WORK TASK. Draw out every line with the word "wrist" from the listing below.

DATASET EXCERPT.
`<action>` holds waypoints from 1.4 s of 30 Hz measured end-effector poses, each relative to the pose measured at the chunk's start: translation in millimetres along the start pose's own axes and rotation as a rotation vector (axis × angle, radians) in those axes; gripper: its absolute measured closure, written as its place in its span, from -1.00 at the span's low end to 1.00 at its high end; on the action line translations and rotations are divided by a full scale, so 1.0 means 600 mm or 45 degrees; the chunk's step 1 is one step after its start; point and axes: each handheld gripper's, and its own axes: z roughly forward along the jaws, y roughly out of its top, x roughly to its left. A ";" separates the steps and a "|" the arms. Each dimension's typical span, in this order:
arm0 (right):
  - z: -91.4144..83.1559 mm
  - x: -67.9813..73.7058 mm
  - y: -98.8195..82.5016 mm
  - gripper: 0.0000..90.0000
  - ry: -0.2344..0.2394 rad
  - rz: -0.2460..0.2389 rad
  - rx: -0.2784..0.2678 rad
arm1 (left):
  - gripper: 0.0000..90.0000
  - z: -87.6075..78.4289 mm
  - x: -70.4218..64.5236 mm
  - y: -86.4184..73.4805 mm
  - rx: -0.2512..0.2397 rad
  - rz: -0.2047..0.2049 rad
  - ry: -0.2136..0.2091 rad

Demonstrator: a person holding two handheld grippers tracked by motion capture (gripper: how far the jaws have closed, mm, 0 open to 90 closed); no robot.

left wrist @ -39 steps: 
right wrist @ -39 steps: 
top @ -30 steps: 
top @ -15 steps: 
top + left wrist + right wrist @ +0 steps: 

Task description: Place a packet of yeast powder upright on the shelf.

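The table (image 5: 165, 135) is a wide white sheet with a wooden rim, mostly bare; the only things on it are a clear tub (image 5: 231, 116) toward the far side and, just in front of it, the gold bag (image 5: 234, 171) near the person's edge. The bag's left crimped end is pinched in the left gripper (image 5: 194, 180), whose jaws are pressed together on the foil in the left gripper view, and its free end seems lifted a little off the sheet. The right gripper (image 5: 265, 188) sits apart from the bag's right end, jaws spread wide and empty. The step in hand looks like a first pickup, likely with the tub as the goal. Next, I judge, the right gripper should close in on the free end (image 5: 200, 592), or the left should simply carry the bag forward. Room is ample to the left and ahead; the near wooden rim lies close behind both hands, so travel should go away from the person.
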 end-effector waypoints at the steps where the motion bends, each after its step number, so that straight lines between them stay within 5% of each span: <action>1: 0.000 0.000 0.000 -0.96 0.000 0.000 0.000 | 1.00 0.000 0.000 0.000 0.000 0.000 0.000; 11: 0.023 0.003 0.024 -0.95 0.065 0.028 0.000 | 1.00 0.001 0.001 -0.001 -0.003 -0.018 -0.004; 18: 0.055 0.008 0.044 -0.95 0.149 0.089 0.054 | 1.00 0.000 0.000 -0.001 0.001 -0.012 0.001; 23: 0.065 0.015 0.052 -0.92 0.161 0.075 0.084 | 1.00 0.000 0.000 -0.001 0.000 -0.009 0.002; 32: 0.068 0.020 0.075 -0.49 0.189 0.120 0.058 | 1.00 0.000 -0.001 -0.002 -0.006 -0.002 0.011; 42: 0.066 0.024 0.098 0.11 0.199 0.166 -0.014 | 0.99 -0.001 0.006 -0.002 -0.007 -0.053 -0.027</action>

REPLY.
left wrist @ -39 steps: 
right wrist @ -39 steps: 
top + left wrist + right wrist @ +0 steps: 

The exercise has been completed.